--- Input data Enclosed Below ---

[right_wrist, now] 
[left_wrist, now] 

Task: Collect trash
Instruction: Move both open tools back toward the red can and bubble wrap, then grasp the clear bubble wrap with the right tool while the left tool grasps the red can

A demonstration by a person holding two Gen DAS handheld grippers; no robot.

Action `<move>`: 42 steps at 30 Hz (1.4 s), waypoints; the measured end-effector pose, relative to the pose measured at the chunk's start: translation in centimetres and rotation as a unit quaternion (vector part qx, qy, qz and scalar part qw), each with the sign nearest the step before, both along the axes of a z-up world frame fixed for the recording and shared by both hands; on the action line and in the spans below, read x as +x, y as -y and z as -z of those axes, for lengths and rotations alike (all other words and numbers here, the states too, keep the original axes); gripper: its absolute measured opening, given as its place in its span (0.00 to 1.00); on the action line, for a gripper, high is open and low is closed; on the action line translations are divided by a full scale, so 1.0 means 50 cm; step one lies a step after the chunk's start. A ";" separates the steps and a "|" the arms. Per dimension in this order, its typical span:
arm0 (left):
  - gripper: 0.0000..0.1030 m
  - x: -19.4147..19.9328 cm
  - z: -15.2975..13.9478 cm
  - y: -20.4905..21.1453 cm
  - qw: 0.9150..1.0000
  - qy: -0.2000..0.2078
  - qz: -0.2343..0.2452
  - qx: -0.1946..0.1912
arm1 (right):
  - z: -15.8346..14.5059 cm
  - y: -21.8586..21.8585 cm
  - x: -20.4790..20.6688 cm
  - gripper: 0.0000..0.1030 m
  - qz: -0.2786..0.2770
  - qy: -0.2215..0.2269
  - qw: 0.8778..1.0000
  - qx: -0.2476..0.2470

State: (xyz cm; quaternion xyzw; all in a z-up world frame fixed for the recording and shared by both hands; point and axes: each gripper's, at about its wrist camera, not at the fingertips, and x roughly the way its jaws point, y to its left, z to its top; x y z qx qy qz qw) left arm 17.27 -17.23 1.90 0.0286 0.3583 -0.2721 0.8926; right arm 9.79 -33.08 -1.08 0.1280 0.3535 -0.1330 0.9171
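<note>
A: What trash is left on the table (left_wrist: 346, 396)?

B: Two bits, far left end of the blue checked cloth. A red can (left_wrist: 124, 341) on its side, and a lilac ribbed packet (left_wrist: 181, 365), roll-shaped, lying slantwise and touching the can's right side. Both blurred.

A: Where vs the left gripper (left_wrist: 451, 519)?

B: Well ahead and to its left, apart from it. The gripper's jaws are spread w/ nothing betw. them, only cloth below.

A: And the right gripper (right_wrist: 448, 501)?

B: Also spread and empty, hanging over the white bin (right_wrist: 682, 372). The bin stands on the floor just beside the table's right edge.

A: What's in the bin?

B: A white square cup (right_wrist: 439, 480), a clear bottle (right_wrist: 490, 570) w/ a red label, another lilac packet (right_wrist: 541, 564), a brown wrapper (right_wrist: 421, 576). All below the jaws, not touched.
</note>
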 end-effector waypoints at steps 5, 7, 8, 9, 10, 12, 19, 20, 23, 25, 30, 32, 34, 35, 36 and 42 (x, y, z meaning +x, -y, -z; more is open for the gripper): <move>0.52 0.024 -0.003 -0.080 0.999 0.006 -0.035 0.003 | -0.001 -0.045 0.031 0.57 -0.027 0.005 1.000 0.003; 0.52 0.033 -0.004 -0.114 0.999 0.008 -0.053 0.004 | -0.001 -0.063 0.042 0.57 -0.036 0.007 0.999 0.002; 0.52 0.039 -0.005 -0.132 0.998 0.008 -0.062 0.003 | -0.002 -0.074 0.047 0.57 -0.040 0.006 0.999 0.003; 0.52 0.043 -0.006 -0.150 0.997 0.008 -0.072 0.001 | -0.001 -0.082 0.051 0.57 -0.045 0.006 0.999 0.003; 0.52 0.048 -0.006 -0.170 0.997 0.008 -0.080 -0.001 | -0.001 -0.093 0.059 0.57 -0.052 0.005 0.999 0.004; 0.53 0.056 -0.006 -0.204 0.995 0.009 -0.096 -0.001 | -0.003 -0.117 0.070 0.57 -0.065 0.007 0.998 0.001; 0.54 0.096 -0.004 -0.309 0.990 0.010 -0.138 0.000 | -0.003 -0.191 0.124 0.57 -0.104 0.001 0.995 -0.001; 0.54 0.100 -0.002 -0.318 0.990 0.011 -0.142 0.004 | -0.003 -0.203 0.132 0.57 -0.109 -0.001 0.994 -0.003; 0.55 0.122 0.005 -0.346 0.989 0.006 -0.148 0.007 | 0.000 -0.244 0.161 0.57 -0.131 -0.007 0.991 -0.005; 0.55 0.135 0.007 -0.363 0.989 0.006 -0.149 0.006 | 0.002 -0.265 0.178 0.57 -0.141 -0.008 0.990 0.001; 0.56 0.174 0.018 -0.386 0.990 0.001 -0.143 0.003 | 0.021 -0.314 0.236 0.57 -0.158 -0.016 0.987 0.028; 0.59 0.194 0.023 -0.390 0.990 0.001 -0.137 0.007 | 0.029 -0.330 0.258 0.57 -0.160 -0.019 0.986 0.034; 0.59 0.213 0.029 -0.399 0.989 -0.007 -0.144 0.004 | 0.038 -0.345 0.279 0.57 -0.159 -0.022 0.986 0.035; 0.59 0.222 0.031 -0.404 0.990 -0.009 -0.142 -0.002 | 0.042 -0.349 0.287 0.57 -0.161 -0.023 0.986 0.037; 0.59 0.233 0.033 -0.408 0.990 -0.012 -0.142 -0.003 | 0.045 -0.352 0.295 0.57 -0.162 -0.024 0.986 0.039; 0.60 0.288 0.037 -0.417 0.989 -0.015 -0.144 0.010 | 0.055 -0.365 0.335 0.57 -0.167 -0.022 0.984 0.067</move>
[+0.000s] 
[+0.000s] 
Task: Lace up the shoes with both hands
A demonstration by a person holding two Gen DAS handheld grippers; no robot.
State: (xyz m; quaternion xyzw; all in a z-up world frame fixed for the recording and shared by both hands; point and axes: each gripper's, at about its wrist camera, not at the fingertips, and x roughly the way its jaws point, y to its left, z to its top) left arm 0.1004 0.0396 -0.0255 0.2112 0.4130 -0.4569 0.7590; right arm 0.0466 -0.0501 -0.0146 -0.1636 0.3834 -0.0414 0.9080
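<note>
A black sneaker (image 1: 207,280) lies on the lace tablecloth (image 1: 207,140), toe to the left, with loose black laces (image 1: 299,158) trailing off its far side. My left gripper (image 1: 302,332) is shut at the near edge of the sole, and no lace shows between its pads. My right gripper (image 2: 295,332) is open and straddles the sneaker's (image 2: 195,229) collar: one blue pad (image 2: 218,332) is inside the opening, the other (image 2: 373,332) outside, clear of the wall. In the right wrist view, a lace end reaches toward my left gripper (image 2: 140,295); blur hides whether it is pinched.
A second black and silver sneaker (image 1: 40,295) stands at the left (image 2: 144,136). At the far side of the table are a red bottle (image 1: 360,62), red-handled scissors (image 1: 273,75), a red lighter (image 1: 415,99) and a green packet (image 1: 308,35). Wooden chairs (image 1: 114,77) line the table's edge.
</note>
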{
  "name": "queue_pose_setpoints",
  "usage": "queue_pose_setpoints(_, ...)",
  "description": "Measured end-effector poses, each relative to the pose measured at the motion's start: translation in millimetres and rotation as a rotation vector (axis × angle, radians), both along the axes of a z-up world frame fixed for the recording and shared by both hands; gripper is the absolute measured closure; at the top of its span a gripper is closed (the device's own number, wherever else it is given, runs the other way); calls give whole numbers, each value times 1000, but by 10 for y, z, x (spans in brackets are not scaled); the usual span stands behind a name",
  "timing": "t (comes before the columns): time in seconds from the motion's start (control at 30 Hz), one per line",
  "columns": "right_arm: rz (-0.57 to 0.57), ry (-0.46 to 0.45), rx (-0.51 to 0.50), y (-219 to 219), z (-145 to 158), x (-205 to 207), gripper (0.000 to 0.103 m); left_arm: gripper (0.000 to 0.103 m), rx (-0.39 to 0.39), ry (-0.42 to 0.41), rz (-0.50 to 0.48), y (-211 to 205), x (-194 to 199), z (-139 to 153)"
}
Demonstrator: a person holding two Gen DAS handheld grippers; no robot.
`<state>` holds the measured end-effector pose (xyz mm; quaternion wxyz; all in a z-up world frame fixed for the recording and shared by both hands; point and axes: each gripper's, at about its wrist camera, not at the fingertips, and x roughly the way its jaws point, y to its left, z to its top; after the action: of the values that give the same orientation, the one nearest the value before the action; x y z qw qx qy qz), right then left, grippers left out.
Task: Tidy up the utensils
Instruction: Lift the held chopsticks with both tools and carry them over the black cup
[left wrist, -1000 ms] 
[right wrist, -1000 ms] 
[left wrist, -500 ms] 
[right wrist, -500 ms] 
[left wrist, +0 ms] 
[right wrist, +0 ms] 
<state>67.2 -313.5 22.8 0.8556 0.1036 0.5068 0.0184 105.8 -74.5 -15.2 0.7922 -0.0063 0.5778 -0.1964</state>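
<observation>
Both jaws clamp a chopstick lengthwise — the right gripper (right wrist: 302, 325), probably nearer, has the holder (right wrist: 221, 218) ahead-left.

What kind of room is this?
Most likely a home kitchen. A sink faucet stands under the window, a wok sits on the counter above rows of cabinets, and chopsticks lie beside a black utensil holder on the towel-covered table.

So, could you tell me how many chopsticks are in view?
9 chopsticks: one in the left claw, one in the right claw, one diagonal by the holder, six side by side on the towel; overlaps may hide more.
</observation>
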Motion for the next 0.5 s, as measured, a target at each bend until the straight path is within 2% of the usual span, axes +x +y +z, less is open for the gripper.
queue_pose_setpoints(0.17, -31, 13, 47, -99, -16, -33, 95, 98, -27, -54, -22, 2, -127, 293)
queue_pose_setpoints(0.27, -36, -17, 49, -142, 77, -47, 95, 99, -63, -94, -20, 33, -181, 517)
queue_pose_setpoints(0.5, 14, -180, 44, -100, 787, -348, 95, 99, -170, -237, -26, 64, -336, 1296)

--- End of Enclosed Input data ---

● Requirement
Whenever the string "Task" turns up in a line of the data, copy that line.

● Reply to the exercise
Task: Collect trash
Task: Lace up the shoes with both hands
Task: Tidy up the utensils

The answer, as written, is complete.